The heart of the CMU proposal is to use certificates of participation, sold at today’s low interest rates, to establish operating endowments for colleges and universities statewide. Payments for the certificates would come from the state general fund, but the payments are expected to be less than the state now spends in direct funding for higher education.

For instance, CMU currently receives $18.5 million in state general funds, but that is expected to continue declining and could be less than $10 million in another five years.

According to a white paper prepared by Foster and his staff, if the state created a $260 million endowment for the CMU Authority with the sale of certificates of participation, it would generate an estimated $13 million a year for the university in perpetuity.

Meanwhile, the state’s annual debt service on the certificates could be as low as $13.2 million a year, a 29 percent savings from what the state currently spends on CMU.

Although the cut in yearly state funding from $18.5 million to $13 million “would take some adjustment at Colorado Mesa University,” the white paper says, “controlling its own destiny would enhance the institution’s ability to plan long term and remove annual uncertainty” about state funding.

A big hitch in this plan is that it must be approved by the state Legislature, and some lawmakers are sure to chafe at the notion of allowing CMU—or any other college or university—more autonomy, even if it saves the state money.
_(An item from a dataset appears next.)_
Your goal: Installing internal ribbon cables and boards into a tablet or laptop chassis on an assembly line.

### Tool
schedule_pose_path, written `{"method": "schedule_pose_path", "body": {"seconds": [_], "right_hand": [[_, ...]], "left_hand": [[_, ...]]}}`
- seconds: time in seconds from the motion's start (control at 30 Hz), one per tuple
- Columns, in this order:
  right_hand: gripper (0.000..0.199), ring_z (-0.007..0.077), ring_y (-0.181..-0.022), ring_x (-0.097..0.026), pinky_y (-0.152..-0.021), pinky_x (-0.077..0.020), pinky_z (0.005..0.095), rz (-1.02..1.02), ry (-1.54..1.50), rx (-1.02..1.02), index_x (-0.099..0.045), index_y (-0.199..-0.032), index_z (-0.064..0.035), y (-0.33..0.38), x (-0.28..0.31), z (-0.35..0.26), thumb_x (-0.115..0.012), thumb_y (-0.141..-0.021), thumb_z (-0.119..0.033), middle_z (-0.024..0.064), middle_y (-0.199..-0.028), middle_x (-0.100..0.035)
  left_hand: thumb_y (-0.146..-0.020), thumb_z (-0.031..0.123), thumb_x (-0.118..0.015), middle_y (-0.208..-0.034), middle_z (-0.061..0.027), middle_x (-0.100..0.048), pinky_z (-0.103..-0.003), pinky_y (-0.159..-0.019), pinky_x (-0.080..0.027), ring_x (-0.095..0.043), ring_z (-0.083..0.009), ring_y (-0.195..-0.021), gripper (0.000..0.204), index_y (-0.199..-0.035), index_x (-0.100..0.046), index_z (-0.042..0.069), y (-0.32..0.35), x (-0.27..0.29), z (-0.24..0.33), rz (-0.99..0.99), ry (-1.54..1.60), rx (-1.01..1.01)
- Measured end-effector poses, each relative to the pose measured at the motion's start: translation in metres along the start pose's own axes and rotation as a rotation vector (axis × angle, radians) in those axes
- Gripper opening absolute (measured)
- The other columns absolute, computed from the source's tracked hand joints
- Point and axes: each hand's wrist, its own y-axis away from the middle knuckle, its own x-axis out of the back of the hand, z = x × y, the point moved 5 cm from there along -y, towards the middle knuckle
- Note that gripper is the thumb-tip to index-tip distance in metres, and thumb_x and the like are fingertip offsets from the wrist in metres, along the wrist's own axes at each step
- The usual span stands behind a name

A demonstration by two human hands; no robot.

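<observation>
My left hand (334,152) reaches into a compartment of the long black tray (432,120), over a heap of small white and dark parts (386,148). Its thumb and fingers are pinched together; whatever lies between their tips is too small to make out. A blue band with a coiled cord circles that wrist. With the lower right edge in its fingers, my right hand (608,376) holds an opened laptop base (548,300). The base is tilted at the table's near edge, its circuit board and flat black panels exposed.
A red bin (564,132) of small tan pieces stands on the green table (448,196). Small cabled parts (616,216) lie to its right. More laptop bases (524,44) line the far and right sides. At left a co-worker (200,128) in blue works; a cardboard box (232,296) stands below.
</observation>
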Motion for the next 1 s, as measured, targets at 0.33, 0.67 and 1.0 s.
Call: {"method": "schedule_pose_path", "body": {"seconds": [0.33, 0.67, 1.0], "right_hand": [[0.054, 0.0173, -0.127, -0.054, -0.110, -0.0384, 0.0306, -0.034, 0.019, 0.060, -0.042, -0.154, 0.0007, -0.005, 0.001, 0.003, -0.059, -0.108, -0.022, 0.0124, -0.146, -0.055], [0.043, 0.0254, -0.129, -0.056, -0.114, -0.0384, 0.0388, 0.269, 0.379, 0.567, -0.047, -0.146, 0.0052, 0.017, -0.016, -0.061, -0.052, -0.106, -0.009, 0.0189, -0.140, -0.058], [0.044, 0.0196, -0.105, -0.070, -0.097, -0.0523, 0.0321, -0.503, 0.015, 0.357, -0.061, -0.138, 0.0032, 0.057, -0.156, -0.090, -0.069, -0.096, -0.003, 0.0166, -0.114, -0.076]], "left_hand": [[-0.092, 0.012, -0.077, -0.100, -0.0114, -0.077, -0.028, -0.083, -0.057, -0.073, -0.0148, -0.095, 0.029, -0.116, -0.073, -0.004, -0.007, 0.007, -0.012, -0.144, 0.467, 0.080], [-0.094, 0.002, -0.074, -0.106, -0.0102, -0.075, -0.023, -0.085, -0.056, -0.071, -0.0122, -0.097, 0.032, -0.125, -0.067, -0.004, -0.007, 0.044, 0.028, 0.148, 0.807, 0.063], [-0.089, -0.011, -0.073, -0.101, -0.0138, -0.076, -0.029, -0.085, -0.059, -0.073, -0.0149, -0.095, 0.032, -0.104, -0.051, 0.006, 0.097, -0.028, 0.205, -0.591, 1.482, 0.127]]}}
As part of its proposal, CMU is saying college and university authorities should be exempt from oversight by the Colorado Commission on Higher Education and exempt from the state personnel system.

CMU officials have talked with a number of state lawmakers here and on the Front Range about carrying legislation to enact the college and university authority plan. Until we see how such legislation is written, we aren’t prepared to support it.

However, we are prepared to say the CMU Trustees and administrators deserve credit for looking beyond the funding declines and beyond traditional tax and tuition hikes toward a more innovative plan to stabilize long-term funding.